I've been diving deep into the impact of implementing global TLS inspection with Man In The Middle (MITM) proxies, like Zscaler, and it's raising some serious trust issues in communications. With these setups in play, the traditional trust model of TLS seems to break down, and I'm trying to wrap my head around how we can still create a secure and trustworthy system for communication.
I'm exploring questions like: If we stripped it down to basic non-TLS HTTP, how could we set up trust and secure communications? I've considered things like using claims encryption for SAML and OIDC, as well as only employing FIDO2 hardware tokens for authentication. However, even if I nail the authentication part, the MITM could still intercept sensitive info, like JWT tokens or session cookies, leaving users vulnerable.
There's also the challenge of data security, which may require some form of application-level encryption, think along the lines of how SSH secures data flows. I'm also coming to grips with the efforts that organizations like WhatsApp are making towards end-to-end encryption in light of these MITM challenges. My goal isn't to bypass Zscaler for personal traffic—trust me, I can route around that—but to find solid architectural solutions that maintain trust for users, especially since some communication paths may still be subjected to similar interventions.

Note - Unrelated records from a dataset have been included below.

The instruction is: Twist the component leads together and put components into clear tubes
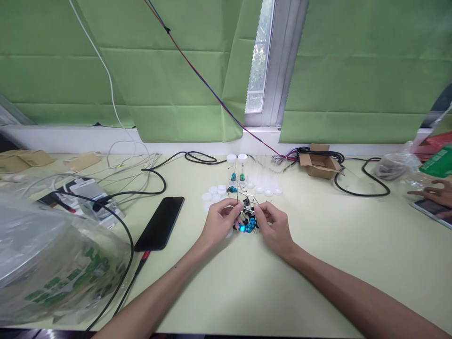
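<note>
Cables (332, 154) and small parts (249, 228) suggest a workshop.

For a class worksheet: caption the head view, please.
Left hand and right hand hold thin rods near small blue and black parts.

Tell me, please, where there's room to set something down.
The widest patch spreads right of the right hand, this side of the cardboard box. Another lies between the forearms. Crowded: the left, with cables and plastic bag; small parts beside the left hand.
</note>
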Action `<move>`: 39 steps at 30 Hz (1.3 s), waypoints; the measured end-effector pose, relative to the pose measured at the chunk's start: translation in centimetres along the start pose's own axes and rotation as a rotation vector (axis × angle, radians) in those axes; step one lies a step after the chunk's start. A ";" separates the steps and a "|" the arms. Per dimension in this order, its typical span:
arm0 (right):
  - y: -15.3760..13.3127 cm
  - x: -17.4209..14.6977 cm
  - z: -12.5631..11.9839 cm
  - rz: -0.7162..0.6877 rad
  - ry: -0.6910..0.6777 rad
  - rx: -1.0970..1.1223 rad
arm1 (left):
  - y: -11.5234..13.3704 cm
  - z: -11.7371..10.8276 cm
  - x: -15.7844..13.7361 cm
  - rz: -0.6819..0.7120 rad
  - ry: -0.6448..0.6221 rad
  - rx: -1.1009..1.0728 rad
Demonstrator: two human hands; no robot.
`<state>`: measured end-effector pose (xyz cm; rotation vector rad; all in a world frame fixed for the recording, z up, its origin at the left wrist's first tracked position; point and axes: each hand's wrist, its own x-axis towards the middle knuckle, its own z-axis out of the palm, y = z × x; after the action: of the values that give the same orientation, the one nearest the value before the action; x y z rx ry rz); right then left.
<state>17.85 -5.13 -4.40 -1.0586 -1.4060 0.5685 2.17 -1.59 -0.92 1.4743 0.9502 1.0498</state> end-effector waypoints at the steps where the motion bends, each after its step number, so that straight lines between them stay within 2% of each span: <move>1: 0.0 0.0 0.0 -0.002 -0.003 0.002 | 0.0 0.0 0.0 0.002 -0.003 0.000; 8: -0.1 -0.1 -0.3 0.004 -0.022 0.045 | 0.0 -0.1 0.1 0.000 -0.053 0.003; 18: 0.3 -0.1 -0.2 -0.050 0.019 0.094 | 0.1 -0.4 0.2 -0.116 -0.076 -0.125; 24: 0.4 -0.1 -0.2 -0.036 0.026 0.092 | 0.5 -0.1 0.0 -0.120 -0.077 -0.183; 39: 0.5 -0.1 -0.2 -0.026 0.042 0.055 | 0.1 -0.2 0.1 -0.098 -0.049 -0.163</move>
<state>18.16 -5.01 -4.85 -1.0017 -1.3575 0.5602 2.01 -1.47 -0.75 1.3013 0.8726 0.9921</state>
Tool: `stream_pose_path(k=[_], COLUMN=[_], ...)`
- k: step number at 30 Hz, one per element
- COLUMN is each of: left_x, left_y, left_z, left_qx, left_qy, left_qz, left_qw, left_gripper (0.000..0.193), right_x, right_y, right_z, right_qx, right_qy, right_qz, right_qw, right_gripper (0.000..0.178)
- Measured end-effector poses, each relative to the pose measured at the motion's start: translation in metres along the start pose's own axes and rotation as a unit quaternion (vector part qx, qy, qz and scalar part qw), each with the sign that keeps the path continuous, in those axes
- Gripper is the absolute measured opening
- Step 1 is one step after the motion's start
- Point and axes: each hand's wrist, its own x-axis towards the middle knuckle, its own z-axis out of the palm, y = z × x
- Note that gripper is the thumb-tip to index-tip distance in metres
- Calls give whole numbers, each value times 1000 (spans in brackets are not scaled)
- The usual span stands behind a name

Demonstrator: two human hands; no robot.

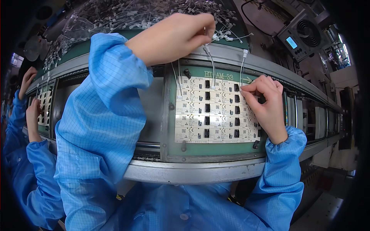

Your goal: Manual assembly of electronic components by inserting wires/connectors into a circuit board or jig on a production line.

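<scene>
My left hand [175,40] is raised over the far rail, thumb and fingers pinched together; what they hold is hidden. Just below its fingertips, a white cable [211,61] runs from the rail down to the panel of white circuit boards [210,111]. My right hand [266,98] is closed in a pinch at the panel's upper right, on the lower end of another white cable [243,66]. That cable's upper connector rests against the rail. The boards sit in rows, with black components, on a green fixture plate [200,148]. More thin cables [178,75] hang at the panel's upper left.
A large heap of white connector cables [154,17] lies on the green surface beyond the metal rail [227,50]. Another rail [192,171] runs along the near side. At far right stands a fan unit [304,34] with a lit display. A co-worker's hands [32,115] work over another panel at left.
</scene>
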Motion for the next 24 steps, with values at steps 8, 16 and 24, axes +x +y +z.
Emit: stream_pose_path(k=[8,16,24], left_x=[-26,-117,-106], left_y=[29,86,92], left_z=[-19,9,3], left_qx=[-319,139,150], left_qy=[176,130,195], left_qz=[-75,-35,-58], left_qw=[928,981,968], left_gripper=[18,24,25], right_x=[1,-34,-74], right_y=[-11,11,54], right_z=[-8,-46,-43], right_qx=[-88,-51,140], right_qy=[10,15,-66], right_qz=[-88,60,220], right_qw=[992,997,963], right_gripper=[6,29,16])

How should I go about addressing this in terms of systems architecture, DevOps, and the full software development lifecycle? I'm particularly interested in any tips or approaches you've had in dealing with this new threat landscape.
1 Answer
This isn't just a technical issue; it's about trust decisions made by people. You could implement certificate pinning, but even that can be tricky to enforce when the SSL inspection is happening. Also, think about the trust scheme—your trust now relies on the global CA, Zscaler, and your organization. If you have doubts about even one of those, your whole trust model falters.
True, trust issues often stem from choices made at some level. We're tech pros, so it's up to us to find solutions to these issues, even when the roots are human-driven. I'm more curious about technical fixes here.